Cuando el papa Benedicto XVI convocó, en el año 2012, al pueblo cristiano a vivir un año de la fe, tuvo a bien escribirnos una Bula apostólica de convocatoria llamada Porta fidei, en la que nos recordaba que la puerta de entrada del cristianismo es el bautismo; el sacramento por el cual entramos en la iglesia y en la vida en Cristo.
El problema estriba, como es evidente, en que algunos cristianos después de atravesar el umbral, se han quedado entretenidos en la puerta, a merced de las corrientes y, por tanto, desgraciadamente, la fe se les ha congelado, se les ha quedado transformada en un paquete de ideas, en un conjunto de creencias, algo completamente distinto de lo que debía ser: un camino de amor y conocimiento de una persona: Jesucristo.
Precisamente, esa es la diferencia entre la ley antigua y la ley nueva que nos ha alcanzado Jesucristo. Al ser el cristianismo fruto de un impacto de Cristo en cada alma, de una invitación al seguimiento de Cristo, y a su imitación. Así lo expresa el profesor Burkhart: “Con esa presencia de Dios en el alma del cristiano, se entiende que la ley nueva, como ley de libertad y ley de amor, es más amable y rica que la antigua. No sólo porque se limita a mandar y prohibir lo que es imprescindible en atención inmediata a nuestra salvación eterna, sino porque da el poder, la facilidad de cumplir lo que exige” (142).
Es más, añadirá, enseguida nuestro autor, existe la alegría de la posesión de la virtud, el gozo de la afabilidad y de la naturalidad de la coherencia cristiana. Pues, como afirmaba san Josemaría en Camino: “Enamórate y no le dejarás” (Camino 999). No olvidemos, pues, las palabras determinantes de san Pablo en su epístola a los Romanos, que parece sustanciar el mensaje cristiano: “la plenitud de la ley es el amor” (Rom13, 10).
La caridad hace, por tanto, a los preceptos de la ley “tan íntimos al alma, tan amados, que se identifican con el querer mismo de la persona: la caridad nos subsume en el querer divino y descubre la Voluntad de Dios «que nos llama, como dice san Josemaría, a través de las incidencias de la vida de cada día, en el sufrimiento y en la alegría de las personas con las que convivimos, en los afanes humanos de nuestros compañeros, en las menudencias de la vida de familia” (Es Cristo que pasa, n. 110)” (144).
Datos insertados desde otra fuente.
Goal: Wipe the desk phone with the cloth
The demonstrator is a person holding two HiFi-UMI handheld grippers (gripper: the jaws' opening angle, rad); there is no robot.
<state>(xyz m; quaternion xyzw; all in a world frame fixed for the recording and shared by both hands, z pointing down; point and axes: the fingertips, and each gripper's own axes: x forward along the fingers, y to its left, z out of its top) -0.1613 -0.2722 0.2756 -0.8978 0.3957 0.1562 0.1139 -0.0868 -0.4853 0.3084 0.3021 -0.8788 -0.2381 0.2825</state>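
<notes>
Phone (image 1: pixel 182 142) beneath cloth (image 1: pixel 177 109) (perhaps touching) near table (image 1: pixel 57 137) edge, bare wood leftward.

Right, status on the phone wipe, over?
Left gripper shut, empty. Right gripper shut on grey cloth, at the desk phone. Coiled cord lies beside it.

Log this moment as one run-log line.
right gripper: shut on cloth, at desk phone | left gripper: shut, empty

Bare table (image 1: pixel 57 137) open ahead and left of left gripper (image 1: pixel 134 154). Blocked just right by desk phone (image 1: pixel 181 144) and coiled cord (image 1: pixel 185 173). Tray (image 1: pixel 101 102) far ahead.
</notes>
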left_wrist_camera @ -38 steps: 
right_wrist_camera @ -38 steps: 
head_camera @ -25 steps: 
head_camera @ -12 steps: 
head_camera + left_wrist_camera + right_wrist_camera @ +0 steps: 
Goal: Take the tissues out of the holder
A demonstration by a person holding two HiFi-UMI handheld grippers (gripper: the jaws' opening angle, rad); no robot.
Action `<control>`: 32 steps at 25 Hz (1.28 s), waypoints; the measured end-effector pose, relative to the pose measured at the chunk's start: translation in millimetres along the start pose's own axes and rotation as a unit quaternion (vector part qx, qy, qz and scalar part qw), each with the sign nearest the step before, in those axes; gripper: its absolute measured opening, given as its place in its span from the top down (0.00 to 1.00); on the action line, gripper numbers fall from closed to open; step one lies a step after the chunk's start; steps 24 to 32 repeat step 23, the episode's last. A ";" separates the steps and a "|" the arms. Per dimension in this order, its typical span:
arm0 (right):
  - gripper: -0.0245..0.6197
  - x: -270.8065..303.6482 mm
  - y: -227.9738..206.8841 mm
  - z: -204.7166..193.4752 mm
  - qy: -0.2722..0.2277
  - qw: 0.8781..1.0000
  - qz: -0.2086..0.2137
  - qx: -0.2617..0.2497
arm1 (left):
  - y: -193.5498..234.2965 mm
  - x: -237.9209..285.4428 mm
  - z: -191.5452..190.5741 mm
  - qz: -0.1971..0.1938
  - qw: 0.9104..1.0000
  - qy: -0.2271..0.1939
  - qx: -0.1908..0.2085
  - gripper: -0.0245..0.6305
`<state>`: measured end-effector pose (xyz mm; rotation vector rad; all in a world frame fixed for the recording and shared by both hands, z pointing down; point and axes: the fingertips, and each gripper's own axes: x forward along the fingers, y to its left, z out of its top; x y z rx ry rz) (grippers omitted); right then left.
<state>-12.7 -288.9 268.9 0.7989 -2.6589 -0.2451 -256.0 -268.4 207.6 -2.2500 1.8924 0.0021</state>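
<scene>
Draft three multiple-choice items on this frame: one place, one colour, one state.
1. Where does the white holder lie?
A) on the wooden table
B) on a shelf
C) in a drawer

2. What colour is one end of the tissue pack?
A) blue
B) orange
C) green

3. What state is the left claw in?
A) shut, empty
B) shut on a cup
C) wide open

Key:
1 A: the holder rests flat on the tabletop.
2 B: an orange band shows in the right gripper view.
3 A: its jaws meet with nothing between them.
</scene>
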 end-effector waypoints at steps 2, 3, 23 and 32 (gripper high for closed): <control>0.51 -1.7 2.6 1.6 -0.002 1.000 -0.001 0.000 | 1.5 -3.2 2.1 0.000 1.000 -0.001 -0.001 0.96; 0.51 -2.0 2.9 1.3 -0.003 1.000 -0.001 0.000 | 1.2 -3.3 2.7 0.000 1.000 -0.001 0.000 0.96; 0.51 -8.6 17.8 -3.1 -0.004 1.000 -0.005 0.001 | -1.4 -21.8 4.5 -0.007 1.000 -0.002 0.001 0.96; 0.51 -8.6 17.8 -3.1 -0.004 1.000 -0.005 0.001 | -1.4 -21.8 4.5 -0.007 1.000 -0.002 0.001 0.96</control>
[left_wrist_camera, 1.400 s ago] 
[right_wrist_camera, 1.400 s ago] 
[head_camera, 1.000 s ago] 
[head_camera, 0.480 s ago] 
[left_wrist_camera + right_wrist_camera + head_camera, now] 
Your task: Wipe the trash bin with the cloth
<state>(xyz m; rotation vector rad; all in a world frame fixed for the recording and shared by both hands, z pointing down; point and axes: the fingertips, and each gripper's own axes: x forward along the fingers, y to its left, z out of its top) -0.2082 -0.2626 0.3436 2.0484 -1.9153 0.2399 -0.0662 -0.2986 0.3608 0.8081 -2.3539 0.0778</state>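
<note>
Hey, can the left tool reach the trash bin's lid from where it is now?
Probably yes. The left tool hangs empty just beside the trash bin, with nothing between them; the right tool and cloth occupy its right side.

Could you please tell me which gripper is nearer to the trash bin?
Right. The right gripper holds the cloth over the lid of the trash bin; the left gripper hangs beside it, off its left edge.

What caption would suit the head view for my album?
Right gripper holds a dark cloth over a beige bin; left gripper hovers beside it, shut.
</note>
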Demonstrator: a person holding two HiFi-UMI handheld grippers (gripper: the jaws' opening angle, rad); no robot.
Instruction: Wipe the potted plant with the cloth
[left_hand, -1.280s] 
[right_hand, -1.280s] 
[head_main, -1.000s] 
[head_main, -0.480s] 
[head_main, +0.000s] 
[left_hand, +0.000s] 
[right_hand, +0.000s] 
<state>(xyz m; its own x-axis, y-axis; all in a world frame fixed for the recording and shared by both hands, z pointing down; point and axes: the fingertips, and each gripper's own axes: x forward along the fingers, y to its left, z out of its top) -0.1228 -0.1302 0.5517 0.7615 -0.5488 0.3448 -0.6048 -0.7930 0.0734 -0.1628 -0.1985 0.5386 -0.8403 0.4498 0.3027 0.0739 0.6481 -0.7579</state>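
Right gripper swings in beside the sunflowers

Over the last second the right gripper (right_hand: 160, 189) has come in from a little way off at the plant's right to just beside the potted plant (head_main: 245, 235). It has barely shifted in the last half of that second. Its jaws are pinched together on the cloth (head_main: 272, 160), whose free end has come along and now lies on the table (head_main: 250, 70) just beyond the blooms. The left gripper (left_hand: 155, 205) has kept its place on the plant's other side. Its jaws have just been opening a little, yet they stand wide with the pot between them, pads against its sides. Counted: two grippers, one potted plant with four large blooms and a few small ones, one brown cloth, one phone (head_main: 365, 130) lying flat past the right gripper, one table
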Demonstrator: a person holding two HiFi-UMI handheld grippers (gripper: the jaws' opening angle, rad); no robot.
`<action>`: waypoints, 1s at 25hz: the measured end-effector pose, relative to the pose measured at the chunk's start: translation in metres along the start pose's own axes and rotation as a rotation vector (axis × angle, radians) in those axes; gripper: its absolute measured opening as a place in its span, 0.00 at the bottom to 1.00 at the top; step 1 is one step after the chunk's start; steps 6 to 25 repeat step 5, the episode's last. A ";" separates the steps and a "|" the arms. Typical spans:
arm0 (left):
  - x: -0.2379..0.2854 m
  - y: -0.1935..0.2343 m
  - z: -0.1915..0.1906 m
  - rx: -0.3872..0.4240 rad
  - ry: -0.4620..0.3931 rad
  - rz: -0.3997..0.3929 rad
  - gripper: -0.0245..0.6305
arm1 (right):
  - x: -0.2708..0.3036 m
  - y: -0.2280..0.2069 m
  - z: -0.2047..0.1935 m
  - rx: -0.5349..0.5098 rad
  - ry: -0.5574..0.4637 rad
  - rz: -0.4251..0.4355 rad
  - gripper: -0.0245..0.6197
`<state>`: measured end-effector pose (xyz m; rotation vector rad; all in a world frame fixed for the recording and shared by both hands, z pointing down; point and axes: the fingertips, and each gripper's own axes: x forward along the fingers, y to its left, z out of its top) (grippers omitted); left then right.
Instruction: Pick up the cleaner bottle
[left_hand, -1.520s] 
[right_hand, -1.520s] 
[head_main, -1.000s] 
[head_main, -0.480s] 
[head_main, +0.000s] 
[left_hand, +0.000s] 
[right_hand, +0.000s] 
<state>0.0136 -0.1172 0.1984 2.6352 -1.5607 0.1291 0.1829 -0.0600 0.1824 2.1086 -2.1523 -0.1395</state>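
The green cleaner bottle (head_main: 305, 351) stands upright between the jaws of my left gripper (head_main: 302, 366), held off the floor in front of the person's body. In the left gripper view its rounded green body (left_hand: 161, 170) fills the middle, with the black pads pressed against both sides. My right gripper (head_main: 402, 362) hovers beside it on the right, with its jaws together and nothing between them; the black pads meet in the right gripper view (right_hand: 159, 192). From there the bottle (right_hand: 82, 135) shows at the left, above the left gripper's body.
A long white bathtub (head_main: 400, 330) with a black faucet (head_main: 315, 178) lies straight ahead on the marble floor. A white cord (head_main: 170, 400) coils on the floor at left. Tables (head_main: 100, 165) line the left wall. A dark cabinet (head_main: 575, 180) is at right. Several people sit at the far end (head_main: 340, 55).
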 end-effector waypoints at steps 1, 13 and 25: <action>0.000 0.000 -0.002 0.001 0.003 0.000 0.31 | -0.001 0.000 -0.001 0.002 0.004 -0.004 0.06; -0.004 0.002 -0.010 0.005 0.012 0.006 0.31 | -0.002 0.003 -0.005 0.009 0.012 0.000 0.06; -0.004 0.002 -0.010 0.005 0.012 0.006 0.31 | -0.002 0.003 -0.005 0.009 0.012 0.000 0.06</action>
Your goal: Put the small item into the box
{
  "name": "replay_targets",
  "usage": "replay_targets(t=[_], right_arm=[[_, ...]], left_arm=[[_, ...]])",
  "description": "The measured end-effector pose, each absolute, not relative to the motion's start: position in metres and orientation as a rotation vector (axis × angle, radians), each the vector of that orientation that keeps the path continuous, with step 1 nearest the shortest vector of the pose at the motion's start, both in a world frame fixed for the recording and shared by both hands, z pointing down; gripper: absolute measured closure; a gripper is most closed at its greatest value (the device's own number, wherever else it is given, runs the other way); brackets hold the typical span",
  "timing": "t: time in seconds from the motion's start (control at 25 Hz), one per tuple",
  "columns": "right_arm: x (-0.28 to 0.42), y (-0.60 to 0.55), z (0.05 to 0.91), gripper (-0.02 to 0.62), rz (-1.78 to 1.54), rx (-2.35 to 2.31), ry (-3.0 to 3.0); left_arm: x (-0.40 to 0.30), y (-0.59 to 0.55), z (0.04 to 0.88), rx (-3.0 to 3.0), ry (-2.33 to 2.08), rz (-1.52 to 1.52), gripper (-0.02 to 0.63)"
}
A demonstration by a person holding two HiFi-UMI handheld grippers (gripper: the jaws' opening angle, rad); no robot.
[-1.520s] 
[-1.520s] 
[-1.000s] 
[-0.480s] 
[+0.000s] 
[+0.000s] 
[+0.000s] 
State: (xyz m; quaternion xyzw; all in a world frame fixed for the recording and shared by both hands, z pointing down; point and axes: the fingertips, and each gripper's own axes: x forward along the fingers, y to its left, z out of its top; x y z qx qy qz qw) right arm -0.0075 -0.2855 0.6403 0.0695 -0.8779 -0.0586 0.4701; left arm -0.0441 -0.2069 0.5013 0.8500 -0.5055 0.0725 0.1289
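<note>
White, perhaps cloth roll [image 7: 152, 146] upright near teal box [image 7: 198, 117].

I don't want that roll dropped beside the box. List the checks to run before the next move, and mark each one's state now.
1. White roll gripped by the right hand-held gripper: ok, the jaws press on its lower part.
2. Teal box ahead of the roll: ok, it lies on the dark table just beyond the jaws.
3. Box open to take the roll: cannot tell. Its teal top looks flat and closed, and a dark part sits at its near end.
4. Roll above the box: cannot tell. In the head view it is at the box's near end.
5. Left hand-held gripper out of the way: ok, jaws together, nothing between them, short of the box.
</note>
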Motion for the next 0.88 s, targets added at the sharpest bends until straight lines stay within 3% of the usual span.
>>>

Es interesante, comprobar cómo el camino cristiano, al ser la vida en Cristo, se sustancia en la lucha diaria por amor a Dios y a los demás, de modo que no se limita a cumplir los mandamientos de la ley de Dios y de la Iglesia, sino que se aspira a la santidad. Como afirmaba recientemente, el santo Padre Francisco en su exhortación apostólica Gaudete et exultate, hablando del atrevimiento y la valentía de la santidad: “No tengas miedo a la santidad” (32).
José Carlos Martín de la Hoz
Ernst Burkhart, La grandeza del orden divino, ed. Eunsa, Pamplona 1977, 229 pp.